Hissettiğimiz en güçlü duyguların diken gibi çok sivri uçları vardır. Battıklarında huzursuzluğa ve hatta acıya neden olur. Bu duyguların sadece beklentisi veya korkusu içimizde dayanılmaz bir kırılganlığı tetikleyebilir. Yaklaştığını biliriz. Birçoğumuz için bu sivri uçların neden olduğu kırılganlık ve acıya ilk tepkimiz, huzursuzluğa dayanmak ve hissetmek yerine uzaklaştırmaktır. Bunu hissizleşerek ve en hızlı rahatlamayı sağlayan ne varsa onunla acıyı körelterek yaparız.
O; görülmek, duyulmak anlaşılmak, fark edilmek isterdi. Yüzey yapıda özenle gizlenen yaralarına dokunulsun ve onlar sarılsın isterdi. Birçoğumuz gibi...
Seçimlerimizle kendi hayatımızı yaratıyor olduğumuz gerçeği başlı başına büyük ve altından kalkması zor bir işmiş gibi gelir. Bu nedenle birçoğumuz seçim yapmıyormuş gibi yaparız.

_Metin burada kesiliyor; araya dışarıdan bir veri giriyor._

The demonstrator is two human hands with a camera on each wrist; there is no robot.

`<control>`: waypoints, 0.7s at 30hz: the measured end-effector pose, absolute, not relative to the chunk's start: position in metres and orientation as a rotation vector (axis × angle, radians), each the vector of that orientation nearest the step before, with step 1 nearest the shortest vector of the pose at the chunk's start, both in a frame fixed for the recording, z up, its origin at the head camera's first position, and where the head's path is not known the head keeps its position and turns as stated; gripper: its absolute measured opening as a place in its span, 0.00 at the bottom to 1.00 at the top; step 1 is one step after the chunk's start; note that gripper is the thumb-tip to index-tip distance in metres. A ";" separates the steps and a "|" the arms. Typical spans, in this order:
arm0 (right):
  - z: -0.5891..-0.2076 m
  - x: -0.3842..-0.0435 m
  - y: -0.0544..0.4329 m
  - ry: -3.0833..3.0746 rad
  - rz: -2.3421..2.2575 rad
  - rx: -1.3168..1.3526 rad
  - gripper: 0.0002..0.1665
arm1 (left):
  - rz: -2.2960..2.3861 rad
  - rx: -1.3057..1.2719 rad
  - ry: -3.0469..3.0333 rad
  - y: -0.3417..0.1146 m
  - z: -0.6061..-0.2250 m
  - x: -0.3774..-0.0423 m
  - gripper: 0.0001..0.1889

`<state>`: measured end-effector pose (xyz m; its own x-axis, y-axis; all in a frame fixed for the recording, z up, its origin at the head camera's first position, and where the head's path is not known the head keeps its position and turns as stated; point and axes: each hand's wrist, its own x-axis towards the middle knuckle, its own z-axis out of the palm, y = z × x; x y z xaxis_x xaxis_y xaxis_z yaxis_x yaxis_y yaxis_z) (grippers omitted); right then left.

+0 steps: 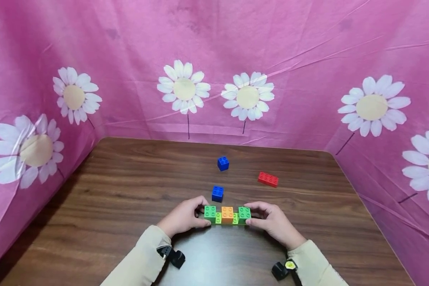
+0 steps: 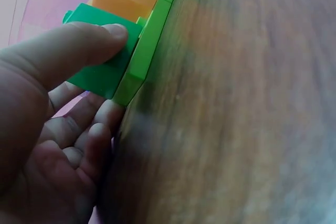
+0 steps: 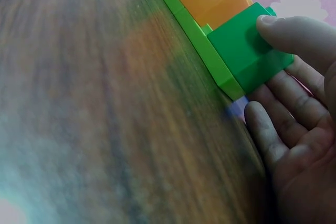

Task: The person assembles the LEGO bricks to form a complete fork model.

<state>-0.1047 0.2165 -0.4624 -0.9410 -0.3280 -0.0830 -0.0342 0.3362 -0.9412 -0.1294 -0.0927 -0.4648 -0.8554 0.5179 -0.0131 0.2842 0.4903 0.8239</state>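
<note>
A row of toy building blocks lies close on the table in front of me. Its base is light green bricks [image 2: 149, 43], and on top sit a left green brick [image 1: 210, 213], an orange brick [image 1: 227, 214] in the middle and a right green brick [image 1: 244, 214], with gaps between. My left hand [image 1: 186, 216] pinches the left green brick, thumb on the near face. At the other end my right hand [image 1: 273, 222] pinches the right green brick the same way. Just behind the row stands a blue brick [image 1: 217, 193].
Farther back are a second blue brick [image 1: 223, 163] and, to the right, a flat red brick [image 1: 268, 179]. The brown wooden table [image 1: 128, 174] ends at a pink cloth [image 1: 214, 39] with white flowers, which rises behind it and on both sides.
</note>
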 end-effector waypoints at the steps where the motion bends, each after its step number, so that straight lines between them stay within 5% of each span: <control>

Bu noktada Sartre’ın bir lafını hatırlatmak isterim; “Yapmamız gerekmeyen tek seçim, seçim yapmanın kendisidir.” Yani seçim yapmadığımızı iddia etmek en iyi ihtimalle kendimizi kandırmaktır. Seçim yapmadığımızı iddia ettiğimizde bile bir seçim yapmış oluruz; yaptığımız seçime sahip çıkmamayı seçeriz.